__Brief__:
Search the listing below for the word "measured" and copy each line that holds it.

__Exercise inputs__:
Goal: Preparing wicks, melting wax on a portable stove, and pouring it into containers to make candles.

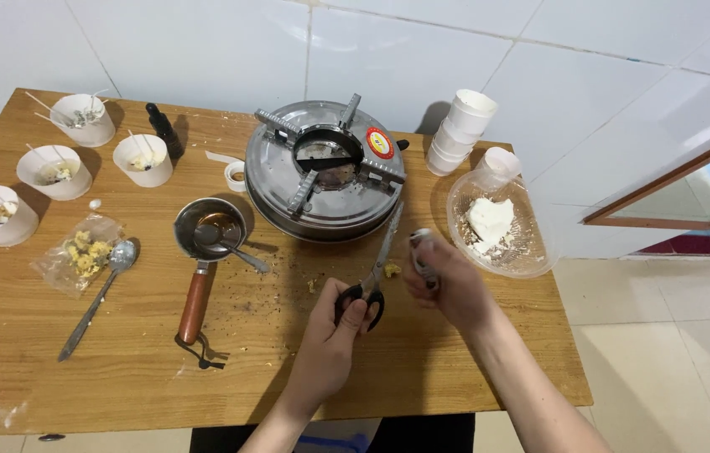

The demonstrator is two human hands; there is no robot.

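Wooden table (455, 369), left hand (334, 335) – grip clenched through scissors (377, 268) handles, right hand (447, 285) – grip closed on small blurred object (422, 252)

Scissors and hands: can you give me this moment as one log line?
left hand: holds scissors | right hand: grips small object, blurred | stove behind | table

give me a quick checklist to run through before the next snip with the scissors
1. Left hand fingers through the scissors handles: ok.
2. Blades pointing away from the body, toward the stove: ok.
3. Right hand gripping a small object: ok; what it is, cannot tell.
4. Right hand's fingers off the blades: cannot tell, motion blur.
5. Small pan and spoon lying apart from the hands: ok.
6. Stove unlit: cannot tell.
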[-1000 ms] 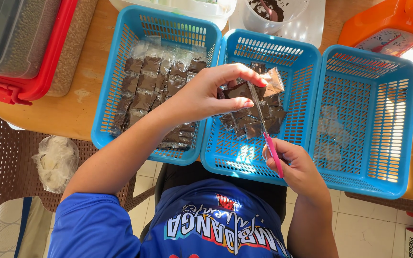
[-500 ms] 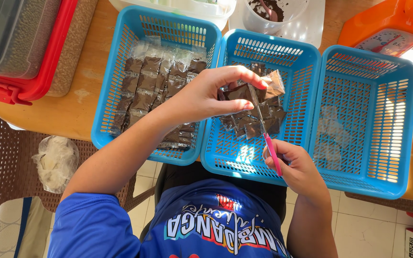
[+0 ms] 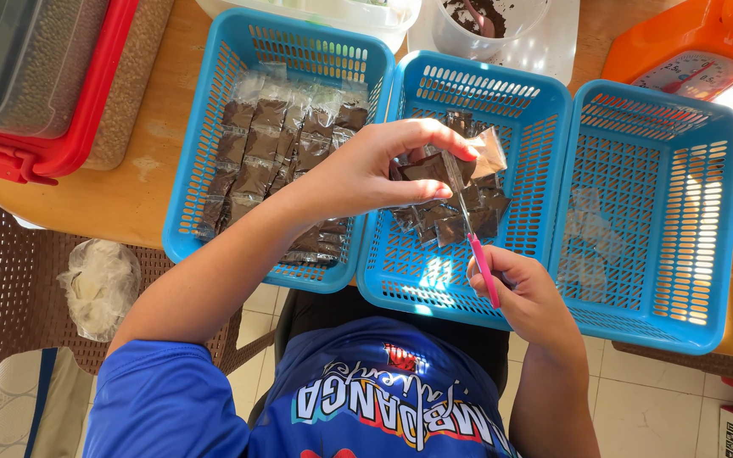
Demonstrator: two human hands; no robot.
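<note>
My left hand (image 3: 383,165) holds a small clear packet of dark brown powder (image 3: 434,168) above the middle blue basket (image 3: 485,89). My right hand (image 3: 523,288) grips pink-handled scissors (image 3: 472,237), whose blades point up and meet the top of that packet. Several more filled packets (image 3: 460,220) lie in the middle basket under my hands. The left blue basket (image 3: 205,153) holds rows of filled packets (image 3: 269,140). The right blue basket (image 3: 680,212) holds a few clear plastic pieces (image 3: 591,246).
The baskets stand on a wooden table (image 3: 142,182). A red-lidded bin (image 3: 53,76) sits far left. A tub of brown powder (image 3: 489,21) and an orange kitchen scale (image 3: 680,51) stand at the back. A brown woven chair (image 3: 10,288) holds a plastic bag (image 3: 99,284).
The scissors in my right hand have shifted slightly up toward the packet. My left hand keeps the packet in nearly the same place.
</note>
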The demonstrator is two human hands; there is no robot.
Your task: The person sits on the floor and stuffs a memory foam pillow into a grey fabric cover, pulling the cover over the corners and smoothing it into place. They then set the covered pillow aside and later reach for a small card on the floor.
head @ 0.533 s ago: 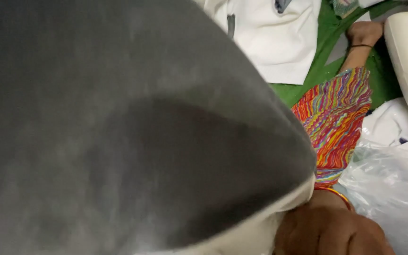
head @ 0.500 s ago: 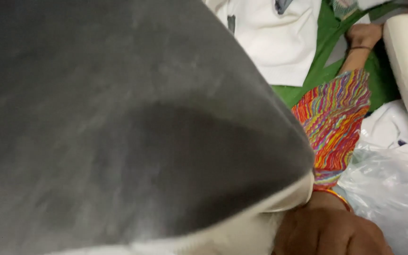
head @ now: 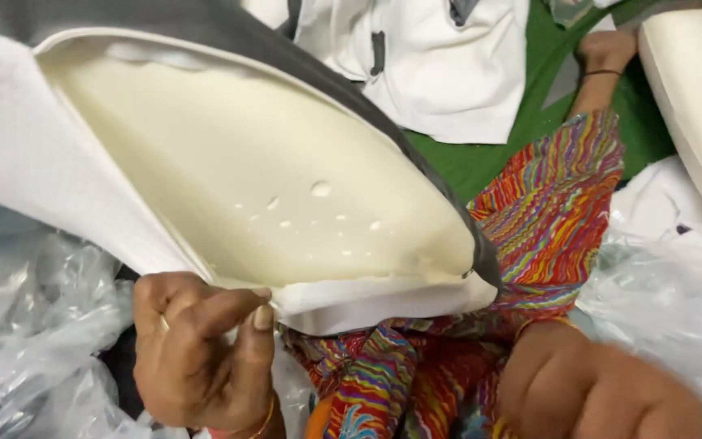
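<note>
A cream foam pillow [head: 270,187] with small dimples sits partly inside a fabric cover that is white waffle cloth [head: 34,162] on one side and grey [head: 428,167] on the other. The cover's open end faces me. My left hand [head: 197,349] pinches the white cover's edge just under the foam, thumb against forefinger, with a ring and a bangle showing. My right hand [head: 603,390] is blurred at the lower right, below the pillow's corner, fingers curled. Whether it holds anything is hidden.
Crinkled clear plastic bags lie at the lower left [head: 26,325] and right [head: 668,284]. Multicoloured patterned cloth [head: 554,203] covers my lap. Beyond it are a green mat [head: 481,154], white-and-grey covers [head: 448,65], another cream foam pillow [head: 692,97] and a bare limb with a dark band [head: 607,53].
The grey side of the cover filled the view before. Now the pillow is tipped up, its open end and cream foam show, and my left hand is seen gripping the white edge.
</note>
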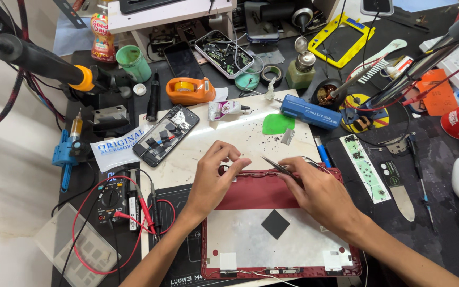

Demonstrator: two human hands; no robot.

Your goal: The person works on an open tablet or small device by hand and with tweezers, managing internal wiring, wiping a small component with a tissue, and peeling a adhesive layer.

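From the head view, lower centre of the frame: you have the red laptop lid shell with its silver inner lining and black square pad (272,234) lying open before you, its far edge running across the middle of the picture; your left hand (213,180) rests on that edge at centre-left, thumb and forefinger pressed together on the thin strip of cable or trim along the rim, though what exactly they pinch is too small to tell; your right hand (314,188) sits just right of centre, fingers closed around the slim metal tweezers (276,165), whose tips point left toward your other hand and touch or nearly touch the same rim. The step in hand looks like working something loose along that upper edge; the next move, I judge, calls for a light, steady grip and a shallow angle so the tips do not slip or gouge the plastic. Above and left of your hands lies an opened black smartphone (166,134); an orange tape dispenser (189,90) stands higher still; a blue rectangular tool (310,111) sits upper right of centre.
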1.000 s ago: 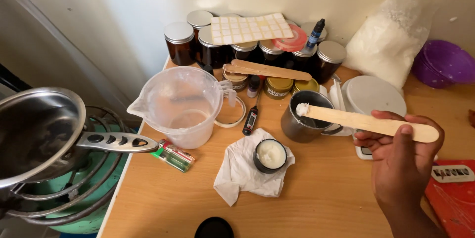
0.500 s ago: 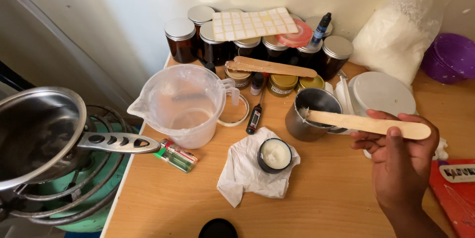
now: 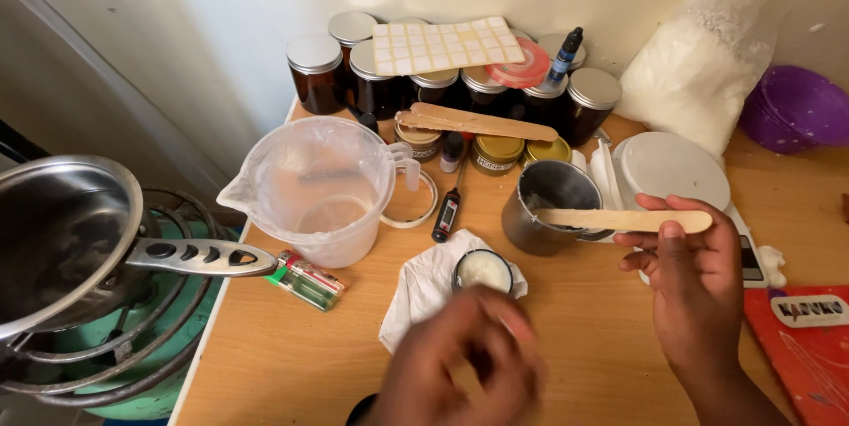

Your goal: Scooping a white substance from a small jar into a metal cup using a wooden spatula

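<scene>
**A:** What are the two hands doing?

**B:** The right hand [image 3: 685,280], at the lower right of the frame, is closed around one end of a flat wooden stick [image 3: 619,220]. The stick lies level, and its far end rests across the rim of a small metal cup [image 3: 548,205] near the middle of the frame. The left hand [image 3: 464,364], at the bottom centre, is blurred; I cannot tell whether it is open or closed. It hovers just below a small round tin of white wax [image 3: 483,270], which sits on a crumpled white cloth [image 3: 420,289].

**A:** What else is on the wooden bench [image 3: 292,346]?

**B:** A clear plastic jug [image 3: 318,187] stands left of centre, with a green lighter [image 3: 305,279] beside its base and a black probe thermometer [image 3: 447,209] to its right. Dark lidded jars [image 3: 314,72] line the wall at the top. A bag of white flakes [image 3: 703,63] sits in the upper right. A steel pan [image 3: 62,240] rests on a burner at the left edge.
</scene>
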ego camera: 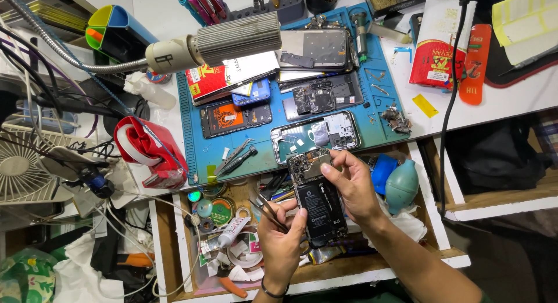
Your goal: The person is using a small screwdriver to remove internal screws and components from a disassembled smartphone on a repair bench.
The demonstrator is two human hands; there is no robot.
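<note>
Two bare hands are on one opened phone (317, 204), held over the open drawer (174, 245) just below the mat's front edge. The right hand (356, 186) clamps the phone's upper end from the side, thumb pressed on the exposed board near the camera cluster; the left hand (283, 240) steadies the lower end, thumb against the black battery, and pinches one pair of dark tweezers (268, 213), tips angled up and away from the phone's edge. Both hands are closed and working, neither relaxed. Just above the grip, on the blue work mat (378, 114), I count roughly six more phone bodies or shells: one silver frame (317, 134) nearest the right hand's fingers, two dark opened ones beyond it, one blue one and one with an orange-tinted back up and to the left of the grip, and one large plate at the far edge. One more pair of tweezers (235, 157) lies on the mat just up-left of the left hand. Right of the grip, one teal rubber blower bulb (402, 184) rests in the drawer beside a blue block. Left of the grip, one white tube (229, 233) and several small round tins crowd the drawer. Packaging: far up-right, one red-and-white rectangular pouch (436, 41) with one orange-red flat card beside it, and one small yellow tag (425, 105) on the white bench; far left, one red tape dispenser (148, 149); up-left, one red-and-white flat packet (224, 76) under the lamp head (232, 38).
</note>
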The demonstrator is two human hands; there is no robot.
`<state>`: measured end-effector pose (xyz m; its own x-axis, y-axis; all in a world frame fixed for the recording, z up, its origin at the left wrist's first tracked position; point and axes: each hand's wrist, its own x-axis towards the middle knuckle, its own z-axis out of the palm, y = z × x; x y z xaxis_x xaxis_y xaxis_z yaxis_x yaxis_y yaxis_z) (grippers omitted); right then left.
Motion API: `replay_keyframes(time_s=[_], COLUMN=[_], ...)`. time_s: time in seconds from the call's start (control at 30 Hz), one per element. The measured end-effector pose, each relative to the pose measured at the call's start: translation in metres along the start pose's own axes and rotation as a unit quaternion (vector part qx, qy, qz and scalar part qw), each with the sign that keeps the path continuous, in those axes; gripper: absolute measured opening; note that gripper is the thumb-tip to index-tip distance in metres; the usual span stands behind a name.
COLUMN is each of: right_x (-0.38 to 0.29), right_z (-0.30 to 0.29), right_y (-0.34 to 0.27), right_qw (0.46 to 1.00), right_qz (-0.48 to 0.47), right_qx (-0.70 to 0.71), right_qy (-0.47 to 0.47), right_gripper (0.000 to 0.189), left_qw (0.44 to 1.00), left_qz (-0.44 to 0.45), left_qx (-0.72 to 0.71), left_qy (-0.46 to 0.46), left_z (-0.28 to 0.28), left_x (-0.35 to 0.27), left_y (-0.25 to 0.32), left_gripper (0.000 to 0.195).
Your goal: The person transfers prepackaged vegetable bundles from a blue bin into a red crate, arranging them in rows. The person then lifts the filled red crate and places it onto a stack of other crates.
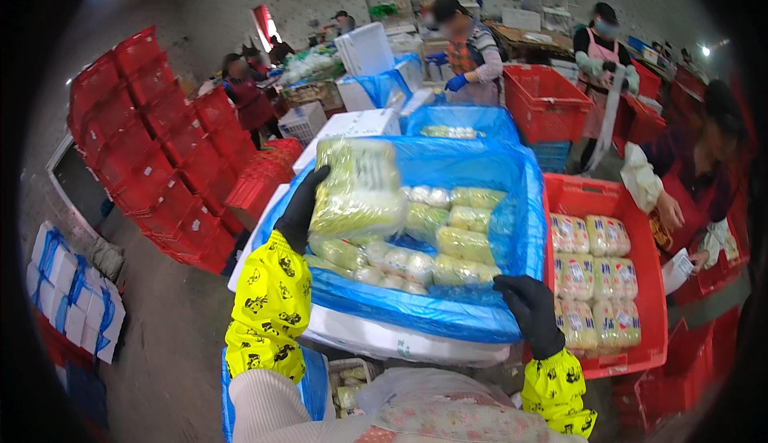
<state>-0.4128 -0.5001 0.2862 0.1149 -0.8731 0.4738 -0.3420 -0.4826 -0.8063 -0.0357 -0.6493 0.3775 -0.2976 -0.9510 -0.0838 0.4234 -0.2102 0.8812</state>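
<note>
My left hand (302, 206), in a black glove with a yellow printed sleeve cover, grips a plastic-wrapped pack of pale green vegetables (359, 188) at its left side. The pack is held above the left part of a white foam box (408, 338) lined with blue plastic film (420, 317). Inside the box lie several wrapped vegetable packs (465, 244), pale green and white. My right hand (531, 308), also black-gloved, is at the box's front right edge, fingers at the blue film; whether it pinches the film I cannot tell.
To the right, a red plastic crate (651, 323) holds several printed packs (615, 275). A co-worker (696, 173) stands beyond it, another (468, 53) behind the box. Stacked red crates (156, 143) stand at left. A second blue-lined box (462, 116) is behind, a small basket (348, 383) below.
</note>
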Motion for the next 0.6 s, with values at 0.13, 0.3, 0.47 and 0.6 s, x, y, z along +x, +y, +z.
replay_keyframes(time_s=[0.13,0.3,0.47,0.6], right_x=[-0.002,0.001,-0.009,-0.015], right_z=[-0.011,-0.047,-0.099,-0.123], right_y=[0.005,0.014,0.011,0.011], right_qw=[0.976,0.840,0.828,0.933], right_qz=[0.078,0.197,0.271,0.122], right_qx=[0.201,0.496,0.415,0.214], right_qy=[0.016,0.099,0.262,0.264], right_gripper=[0.042,0.065,0.043,0.068], left_qw=[0.996,0.975,0.951,0.971], left_qz=[0.013,0.042,0.029,-0.033], left_qx=[-0.061,-0.063,-0.024,0.040], left_qy=[-0.057,-0.211,-0.307,-0.232], left_z=[0.097,0.201,0.245,0.241], left_x=[0.030,0.057,0.067,0.063], left_y=[-0.039,-0.126,-0.168,-0.171], left_gripper=[0.045,0.057,0.063,0.054])
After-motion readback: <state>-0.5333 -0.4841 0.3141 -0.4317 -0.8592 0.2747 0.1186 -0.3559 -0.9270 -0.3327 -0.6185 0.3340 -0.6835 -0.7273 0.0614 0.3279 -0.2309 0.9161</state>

__Output below__:
`<state>`: measured end-effector pose (xyz m; its own x-axis, y-axis; all in a world frame fixed for the recording, z up, its origin at the left wrist's first tracked position; point and axes: each hand's wrist, its own x-axis towards the middle knuckle, its own z-axis out of the palm, y = z × x; x y z xaxis_x xaxis_y xaxis_z yaxis_x yaxis_y yaxis_z) (grippers omitted); right then left.
Motion API: `replay_keyframes(time_s=[_], COLUMN=[_], ...)`. time_s: time in seconds from the call's start (control at 30 Hz), one per element. The measured end-effector pose, each relative to the pose measured at the call's start: translation in metres along the start pose's own axes and rotation as a unit quaternion (vector part qx, qy, qz and scalar part qw), each with the sign that keeps the path continuous, in those axes; gripper: absolute measured opening; note that gripper is the thumb-tip to index-tip distance in metres; the usual span stands behind a name.

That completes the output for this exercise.